Output, exactly as written, the lines below from the one that has "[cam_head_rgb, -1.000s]" through the one that has "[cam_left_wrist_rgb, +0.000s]"; nothing else, and no pictures.

____________________

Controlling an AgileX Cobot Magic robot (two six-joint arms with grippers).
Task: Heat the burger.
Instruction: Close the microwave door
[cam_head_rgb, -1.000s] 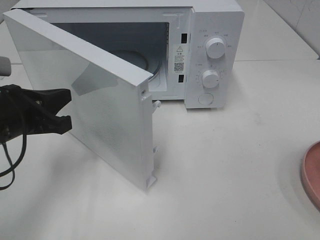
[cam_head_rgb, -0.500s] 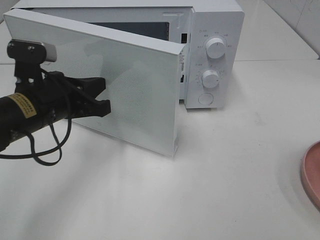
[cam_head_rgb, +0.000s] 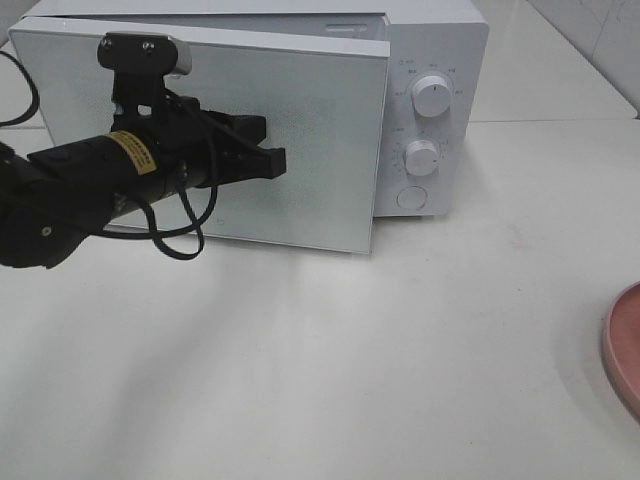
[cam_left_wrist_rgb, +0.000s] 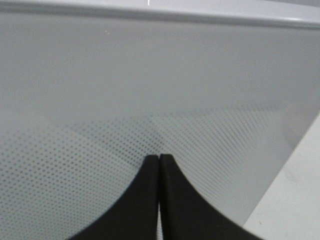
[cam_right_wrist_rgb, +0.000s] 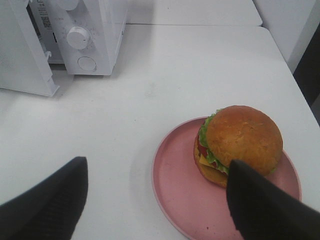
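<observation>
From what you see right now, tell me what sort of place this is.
Probably a kitchen counter, or a mock-up of one: a white microwave with two dials stands on a white table, a burger waits on a pink plate, and pale tiling shows behind.

White tabletop (cam_head_rgb: 420, 380), pale tiled wall (cam_head_rgb: 600, 40) behind, soft light
</observation>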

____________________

**PROBLEM SOLUTION:**
[cam_head_rgb, -1.000s] 
[cam_head_rgb, -0.500s] 
[cam_head_rgb, +0.000s] 
[cam_left_wrist_rgb, +0.000s] 

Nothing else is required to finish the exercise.